Jacob Cohen, un analyste politique israélien d'origine marocaine, a déclaré dans une récente interview que le Maroc est le 'point faible' du monde arabe vis-à-vis d'Israël. Cohen, connu pour ses commentaires sur les relations israélo-arabes, a soutenu que l'éloignement géographique du Maroc du conflit israélo-palestinien et ses liens historiques avec la communauté juive le rendent plus vulnérable aux pressions de normalisation.
Les remarques de Cohen interviennent dans le cadre des discussions en cours sur les Accords d'Abraham, qui ont vu le Maroc normaliser ses relations avec Israël en 2020. Il a suggéré que les intérêts économiques du Maroc et son désir de soutien occidental pourraient approfondir davantage son engagement avec Israël, influençant potentiellement d'autres nations arabes.

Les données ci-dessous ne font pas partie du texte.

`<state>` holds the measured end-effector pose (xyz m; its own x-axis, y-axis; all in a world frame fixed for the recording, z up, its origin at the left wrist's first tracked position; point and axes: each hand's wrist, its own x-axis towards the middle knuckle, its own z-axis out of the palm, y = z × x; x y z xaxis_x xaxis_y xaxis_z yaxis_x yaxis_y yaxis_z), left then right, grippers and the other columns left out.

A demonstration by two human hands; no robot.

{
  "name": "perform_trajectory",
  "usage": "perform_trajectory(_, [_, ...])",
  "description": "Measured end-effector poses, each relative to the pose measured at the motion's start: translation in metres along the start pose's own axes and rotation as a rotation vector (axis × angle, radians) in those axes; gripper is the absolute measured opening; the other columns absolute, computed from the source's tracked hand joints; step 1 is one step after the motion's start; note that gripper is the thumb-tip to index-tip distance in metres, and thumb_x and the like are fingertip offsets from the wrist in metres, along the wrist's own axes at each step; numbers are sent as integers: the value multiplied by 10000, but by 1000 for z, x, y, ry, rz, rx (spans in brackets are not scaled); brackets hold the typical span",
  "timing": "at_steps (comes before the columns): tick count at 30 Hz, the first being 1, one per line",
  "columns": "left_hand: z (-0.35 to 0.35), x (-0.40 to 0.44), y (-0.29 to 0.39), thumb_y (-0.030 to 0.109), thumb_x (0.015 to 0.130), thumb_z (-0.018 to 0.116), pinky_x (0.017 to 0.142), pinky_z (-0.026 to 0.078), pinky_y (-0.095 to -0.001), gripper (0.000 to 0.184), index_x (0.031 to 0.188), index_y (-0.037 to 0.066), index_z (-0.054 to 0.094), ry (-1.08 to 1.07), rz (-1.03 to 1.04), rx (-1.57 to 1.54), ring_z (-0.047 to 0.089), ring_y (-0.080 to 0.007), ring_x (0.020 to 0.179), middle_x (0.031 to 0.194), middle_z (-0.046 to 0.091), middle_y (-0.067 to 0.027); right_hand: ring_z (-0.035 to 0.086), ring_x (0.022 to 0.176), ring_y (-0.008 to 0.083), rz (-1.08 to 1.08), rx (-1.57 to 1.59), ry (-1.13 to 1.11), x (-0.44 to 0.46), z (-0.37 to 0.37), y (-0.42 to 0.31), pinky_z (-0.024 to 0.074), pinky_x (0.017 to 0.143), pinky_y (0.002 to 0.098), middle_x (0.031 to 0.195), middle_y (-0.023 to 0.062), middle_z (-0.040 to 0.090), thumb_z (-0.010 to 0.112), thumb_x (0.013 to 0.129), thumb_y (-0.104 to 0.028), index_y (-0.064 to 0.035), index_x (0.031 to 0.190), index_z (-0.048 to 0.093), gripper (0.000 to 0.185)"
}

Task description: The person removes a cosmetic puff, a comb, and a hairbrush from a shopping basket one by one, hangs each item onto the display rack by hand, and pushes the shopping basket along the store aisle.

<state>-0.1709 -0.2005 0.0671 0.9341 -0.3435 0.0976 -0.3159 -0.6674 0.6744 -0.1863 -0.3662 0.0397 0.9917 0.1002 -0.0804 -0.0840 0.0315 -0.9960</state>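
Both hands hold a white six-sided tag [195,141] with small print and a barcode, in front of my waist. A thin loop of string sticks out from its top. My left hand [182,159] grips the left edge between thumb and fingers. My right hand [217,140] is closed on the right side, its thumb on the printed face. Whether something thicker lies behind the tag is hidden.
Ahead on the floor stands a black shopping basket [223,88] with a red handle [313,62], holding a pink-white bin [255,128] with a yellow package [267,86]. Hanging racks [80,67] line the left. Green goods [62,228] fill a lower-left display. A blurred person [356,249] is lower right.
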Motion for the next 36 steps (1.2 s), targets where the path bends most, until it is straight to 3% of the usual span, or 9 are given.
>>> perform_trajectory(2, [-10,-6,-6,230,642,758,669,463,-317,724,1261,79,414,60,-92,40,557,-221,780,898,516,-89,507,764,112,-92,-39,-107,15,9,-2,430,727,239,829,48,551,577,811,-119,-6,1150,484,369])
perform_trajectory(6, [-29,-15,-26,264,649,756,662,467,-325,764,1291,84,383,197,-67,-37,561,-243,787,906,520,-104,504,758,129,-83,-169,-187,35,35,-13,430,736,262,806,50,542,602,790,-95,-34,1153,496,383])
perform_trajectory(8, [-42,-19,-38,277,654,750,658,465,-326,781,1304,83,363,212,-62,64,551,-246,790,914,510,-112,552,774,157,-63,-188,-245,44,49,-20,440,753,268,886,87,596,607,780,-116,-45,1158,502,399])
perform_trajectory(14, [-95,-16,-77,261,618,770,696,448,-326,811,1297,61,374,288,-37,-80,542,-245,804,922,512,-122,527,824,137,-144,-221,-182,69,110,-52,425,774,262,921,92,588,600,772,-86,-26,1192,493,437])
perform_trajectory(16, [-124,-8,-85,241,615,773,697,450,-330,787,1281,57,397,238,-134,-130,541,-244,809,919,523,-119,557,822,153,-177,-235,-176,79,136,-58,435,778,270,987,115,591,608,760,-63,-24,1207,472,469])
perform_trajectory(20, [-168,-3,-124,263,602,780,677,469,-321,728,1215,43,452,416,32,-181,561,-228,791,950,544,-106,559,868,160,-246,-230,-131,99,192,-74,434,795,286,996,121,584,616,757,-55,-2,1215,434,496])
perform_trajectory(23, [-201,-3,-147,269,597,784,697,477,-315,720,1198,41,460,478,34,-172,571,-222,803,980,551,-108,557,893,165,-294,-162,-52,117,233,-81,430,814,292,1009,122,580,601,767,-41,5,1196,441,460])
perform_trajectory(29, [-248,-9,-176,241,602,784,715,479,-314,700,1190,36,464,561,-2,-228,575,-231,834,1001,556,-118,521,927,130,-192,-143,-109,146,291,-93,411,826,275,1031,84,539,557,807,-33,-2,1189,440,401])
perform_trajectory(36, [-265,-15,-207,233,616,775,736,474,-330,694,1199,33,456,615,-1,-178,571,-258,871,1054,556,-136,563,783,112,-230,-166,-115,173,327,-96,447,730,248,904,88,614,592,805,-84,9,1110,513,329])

Cependant, les responsables marocains ont souligné à plusieurs reprises que leur position sur la question palestinienne reste inchangée. Le gouvernement marocain a déclaré que la normalisation ne se fait pas au détriment du soutien à la création d'un État palestinien. L'analyse de Cohen a été critiquée par certains commentateurs marocains qui estiment qu'elle simplifie à l'excès la politique étrangère du pays.
En mai 2026, le Maroc continue de maintenir des relations diplomatiques avec Israël tout en plaidant pour une solution à deux États. L'impact exact des déclarations de Cohen sur l'opinion publique au Maroc reste flou, mais le débat met en lumière les complexités des relations arabo-israéliennes dans l'ère post-Accords d'Abraham.